* [Required work]
Scan the entries for "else". Every line that holds it is to be copied.

* [Entries taken from a collection]
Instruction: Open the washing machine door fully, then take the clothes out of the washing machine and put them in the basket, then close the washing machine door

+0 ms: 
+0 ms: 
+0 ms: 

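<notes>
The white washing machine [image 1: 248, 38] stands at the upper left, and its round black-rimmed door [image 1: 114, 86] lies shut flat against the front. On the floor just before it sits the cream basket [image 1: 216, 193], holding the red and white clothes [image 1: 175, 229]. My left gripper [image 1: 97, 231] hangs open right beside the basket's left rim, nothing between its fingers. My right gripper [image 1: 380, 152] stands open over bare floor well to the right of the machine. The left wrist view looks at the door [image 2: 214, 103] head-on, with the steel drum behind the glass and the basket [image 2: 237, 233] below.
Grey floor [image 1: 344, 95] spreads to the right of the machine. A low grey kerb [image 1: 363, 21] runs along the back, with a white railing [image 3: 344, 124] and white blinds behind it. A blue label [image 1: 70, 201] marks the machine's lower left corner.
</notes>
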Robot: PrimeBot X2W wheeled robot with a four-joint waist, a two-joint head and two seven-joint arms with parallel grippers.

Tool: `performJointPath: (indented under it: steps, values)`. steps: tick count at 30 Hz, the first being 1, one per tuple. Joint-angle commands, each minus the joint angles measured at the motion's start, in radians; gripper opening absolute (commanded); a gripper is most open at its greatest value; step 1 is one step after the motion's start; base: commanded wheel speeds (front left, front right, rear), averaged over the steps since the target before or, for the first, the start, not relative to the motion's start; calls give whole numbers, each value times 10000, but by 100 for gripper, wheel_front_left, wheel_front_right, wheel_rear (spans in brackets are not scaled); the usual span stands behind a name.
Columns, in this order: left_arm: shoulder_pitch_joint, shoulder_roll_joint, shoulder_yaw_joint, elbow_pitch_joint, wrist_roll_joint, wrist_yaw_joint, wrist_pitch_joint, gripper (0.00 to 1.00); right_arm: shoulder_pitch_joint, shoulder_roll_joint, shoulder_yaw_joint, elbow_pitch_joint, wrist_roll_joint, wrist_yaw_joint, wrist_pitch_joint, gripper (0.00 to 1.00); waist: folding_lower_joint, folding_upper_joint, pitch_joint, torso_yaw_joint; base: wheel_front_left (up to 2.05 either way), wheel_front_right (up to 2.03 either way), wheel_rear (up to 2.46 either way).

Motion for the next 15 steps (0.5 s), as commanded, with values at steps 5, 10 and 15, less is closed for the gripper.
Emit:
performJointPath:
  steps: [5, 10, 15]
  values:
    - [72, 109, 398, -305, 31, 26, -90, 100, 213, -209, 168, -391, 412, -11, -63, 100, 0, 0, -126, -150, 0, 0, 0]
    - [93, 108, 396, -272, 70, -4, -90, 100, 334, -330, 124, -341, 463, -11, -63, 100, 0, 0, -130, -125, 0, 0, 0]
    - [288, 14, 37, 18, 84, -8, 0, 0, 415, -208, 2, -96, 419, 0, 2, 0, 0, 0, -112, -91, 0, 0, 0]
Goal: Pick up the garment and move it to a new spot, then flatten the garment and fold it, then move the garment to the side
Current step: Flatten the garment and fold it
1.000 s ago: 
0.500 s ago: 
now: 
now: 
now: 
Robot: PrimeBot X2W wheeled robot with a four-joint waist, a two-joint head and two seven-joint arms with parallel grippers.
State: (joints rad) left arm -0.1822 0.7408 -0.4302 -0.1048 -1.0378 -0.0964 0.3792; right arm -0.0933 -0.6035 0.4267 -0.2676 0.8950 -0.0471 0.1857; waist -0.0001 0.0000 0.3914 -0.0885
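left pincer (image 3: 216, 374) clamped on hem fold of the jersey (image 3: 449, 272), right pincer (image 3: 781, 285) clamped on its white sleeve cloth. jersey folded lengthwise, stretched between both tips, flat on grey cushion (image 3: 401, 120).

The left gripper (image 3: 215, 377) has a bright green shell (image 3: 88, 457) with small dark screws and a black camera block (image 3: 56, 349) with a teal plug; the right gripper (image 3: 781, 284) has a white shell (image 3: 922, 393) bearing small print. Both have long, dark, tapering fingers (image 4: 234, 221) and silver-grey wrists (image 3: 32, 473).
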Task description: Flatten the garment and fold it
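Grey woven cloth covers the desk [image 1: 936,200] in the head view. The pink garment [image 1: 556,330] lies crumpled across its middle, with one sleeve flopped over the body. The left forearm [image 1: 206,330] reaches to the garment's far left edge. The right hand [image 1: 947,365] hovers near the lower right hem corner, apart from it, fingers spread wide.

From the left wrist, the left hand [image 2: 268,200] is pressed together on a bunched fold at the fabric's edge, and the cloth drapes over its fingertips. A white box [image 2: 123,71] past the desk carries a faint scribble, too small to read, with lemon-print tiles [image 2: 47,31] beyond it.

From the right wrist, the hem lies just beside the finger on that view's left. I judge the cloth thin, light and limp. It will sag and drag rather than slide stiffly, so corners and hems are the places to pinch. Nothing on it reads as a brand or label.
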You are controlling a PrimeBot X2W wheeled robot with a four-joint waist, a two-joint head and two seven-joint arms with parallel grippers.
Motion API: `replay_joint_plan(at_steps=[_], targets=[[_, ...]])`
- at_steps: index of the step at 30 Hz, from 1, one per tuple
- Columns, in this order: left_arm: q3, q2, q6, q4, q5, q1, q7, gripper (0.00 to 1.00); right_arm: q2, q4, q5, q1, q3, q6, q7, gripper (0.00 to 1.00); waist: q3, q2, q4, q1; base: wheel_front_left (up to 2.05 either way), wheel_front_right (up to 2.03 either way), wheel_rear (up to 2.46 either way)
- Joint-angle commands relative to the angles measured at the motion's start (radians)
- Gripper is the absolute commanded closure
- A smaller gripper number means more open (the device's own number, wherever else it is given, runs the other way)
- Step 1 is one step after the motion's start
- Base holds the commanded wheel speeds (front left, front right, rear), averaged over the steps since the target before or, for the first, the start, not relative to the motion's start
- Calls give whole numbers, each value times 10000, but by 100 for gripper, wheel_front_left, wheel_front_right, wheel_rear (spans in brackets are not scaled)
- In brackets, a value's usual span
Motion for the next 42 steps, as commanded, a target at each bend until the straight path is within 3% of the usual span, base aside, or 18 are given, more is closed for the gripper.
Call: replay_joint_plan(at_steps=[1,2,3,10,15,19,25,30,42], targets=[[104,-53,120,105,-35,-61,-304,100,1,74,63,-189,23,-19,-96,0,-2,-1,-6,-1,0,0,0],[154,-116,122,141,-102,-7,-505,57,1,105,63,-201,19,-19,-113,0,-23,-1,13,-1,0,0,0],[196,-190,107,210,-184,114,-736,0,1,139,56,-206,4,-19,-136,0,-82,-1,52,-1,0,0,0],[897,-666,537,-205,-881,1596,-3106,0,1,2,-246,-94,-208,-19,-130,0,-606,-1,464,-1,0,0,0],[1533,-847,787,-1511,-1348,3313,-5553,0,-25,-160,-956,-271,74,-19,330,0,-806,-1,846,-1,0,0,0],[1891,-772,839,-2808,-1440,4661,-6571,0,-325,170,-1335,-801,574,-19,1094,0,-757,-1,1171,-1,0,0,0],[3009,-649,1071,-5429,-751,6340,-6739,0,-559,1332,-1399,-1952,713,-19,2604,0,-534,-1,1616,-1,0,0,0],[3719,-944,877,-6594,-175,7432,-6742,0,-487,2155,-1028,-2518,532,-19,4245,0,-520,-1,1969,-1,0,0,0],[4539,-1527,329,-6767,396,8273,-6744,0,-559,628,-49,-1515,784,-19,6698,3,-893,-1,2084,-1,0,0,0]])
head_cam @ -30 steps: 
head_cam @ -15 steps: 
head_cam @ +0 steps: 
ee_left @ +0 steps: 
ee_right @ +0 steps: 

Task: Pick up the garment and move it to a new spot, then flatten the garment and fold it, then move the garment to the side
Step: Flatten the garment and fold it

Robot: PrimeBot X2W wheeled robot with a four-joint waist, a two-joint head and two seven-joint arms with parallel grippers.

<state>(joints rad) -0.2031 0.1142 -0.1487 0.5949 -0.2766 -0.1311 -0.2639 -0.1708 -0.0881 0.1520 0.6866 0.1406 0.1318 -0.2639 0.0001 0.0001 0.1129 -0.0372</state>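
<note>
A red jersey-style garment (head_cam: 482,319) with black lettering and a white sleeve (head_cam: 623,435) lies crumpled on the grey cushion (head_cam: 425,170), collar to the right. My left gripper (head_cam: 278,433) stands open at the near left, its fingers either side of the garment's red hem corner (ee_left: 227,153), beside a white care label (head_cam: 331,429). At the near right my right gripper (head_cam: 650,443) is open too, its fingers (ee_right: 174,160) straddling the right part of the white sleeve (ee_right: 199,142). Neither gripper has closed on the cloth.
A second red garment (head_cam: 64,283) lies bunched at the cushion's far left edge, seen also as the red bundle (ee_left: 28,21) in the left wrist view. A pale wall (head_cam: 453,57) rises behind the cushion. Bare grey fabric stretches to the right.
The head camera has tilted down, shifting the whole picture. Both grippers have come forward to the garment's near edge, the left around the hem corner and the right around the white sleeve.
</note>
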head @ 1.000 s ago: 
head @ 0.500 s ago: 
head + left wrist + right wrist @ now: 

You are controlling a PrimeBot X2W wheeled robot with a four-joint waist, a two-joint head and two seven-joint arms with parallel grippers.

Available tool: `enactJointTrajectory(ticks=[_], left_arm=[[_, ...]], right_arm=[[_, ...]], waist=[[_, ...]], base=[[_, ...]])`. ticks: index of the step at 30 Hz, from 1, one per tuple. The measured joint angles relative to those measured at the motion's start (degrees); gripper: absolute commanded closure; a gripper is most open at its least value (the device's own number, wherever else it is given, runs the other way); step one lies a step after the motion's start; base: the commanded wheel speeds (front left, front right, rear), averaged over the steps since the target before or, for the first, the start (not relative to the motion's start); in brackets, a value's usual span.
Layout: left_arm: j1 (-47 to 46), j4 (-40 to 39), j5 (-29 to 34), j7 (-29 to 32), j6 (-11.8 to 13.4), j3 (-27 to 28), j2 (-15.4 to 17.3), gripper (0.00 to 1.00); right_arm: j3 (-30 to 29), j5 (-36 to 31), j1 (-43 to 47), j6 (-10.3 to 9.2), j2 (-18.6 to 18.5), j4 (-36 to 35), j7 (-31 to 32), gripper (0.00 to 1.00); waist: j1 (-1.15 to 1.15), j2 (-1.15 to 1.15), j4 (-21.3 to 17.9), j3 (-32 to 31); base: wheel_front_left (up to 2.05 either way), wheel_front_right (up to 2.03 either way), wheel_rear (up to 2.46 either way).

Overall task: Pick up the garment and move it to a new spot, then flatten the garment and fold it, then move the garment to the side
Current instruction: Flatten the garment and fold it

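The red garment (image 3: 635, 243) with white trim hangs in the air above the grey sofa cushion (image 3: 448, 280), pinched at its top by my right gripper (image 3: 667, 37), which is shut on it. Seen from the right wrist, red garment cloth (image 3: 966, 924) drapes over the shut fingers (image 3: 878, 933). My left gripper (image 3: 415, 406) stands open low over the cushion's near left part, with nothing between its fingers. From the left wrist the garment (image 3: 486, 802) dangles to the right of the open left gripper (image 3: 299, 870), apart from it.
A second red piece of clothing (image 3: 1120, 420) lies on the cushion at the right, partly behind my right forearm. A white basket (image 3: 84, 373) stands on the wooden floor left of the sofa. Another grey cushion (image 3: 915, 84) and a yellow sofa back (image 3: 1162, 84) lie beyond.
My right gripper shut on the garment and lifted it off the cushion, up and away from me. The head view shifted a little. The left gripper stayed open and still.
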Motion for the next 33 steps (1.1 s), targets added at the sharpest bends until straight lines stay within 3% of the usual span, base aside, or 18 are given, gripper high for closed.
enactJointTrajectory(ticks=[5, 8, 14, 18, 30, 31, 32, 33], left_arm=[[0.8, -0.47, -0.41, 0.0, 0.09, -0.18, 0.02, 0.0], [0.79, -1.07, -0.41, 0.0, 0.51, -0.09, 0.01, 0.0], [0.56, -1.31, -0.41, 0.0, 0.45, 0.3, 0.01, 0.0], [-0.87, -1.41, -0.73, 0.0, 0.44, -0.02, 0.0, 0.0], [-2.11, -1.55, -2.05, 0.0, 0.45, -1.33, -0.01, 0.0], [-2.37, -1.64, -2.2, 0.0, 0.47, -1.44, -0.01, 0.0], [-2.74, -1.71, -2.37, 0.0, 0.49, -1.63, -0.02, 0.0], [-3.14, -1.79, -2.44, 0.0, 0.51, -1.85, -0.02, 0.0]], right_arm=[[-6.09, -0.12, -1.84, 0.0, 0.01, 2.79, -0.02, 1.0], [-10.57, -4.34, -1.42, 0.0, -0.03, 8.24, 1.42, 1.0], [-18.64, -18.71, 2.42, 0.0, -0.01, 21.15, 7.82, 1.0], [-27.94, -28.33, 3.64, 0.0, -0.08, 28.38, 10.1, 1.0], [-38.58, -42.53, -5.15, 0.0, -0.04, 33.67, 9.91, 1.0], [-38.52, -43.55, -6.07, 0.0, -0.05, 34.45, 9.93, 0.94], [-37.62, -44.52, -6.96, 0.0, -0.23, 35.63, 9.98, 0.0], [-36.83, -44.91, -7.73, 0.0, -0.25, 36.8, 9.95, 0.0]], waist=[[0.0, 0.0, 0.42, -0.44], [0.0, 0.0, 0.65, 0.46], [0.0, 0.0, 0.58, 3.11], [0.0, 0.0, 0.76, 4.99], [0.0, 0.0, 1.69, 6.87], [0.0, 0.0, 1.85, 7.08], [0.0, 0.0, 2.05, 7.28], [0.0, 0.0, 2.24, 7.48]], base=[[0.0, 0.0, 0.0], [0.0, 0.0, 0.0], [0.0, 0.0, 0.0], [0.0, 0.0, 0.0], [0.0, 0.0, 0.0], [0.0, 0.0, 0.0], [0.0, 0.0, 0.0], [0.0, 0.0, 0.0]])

* [Finished exercise]
- A smaller gripper number means more open (the device's own number, wherever else it is given, runs the other way)
Available tool: `enactJointTrajectory(ticks=[_], left_arm=[[_, ...]], right_arm=[[_, ...]], waist=[[_, ...]], base=[[_, ...]])`. ticks: index of the step at 30 Hz, from 1, one per tuple. The measured joint angles relative to those measured at the motion's start (degrees); gripper: absolute commanded closure; a gripper is most open at its least value (the device's own number, wherever else it is given, runs the other way); step one lies a step after the motion's start; base: the commanded wheel speeds (front left, front right, rear), averaged over the steps since the target before or, for the first, the start (not relative to the motion's start); in brackets, a value's usual span.

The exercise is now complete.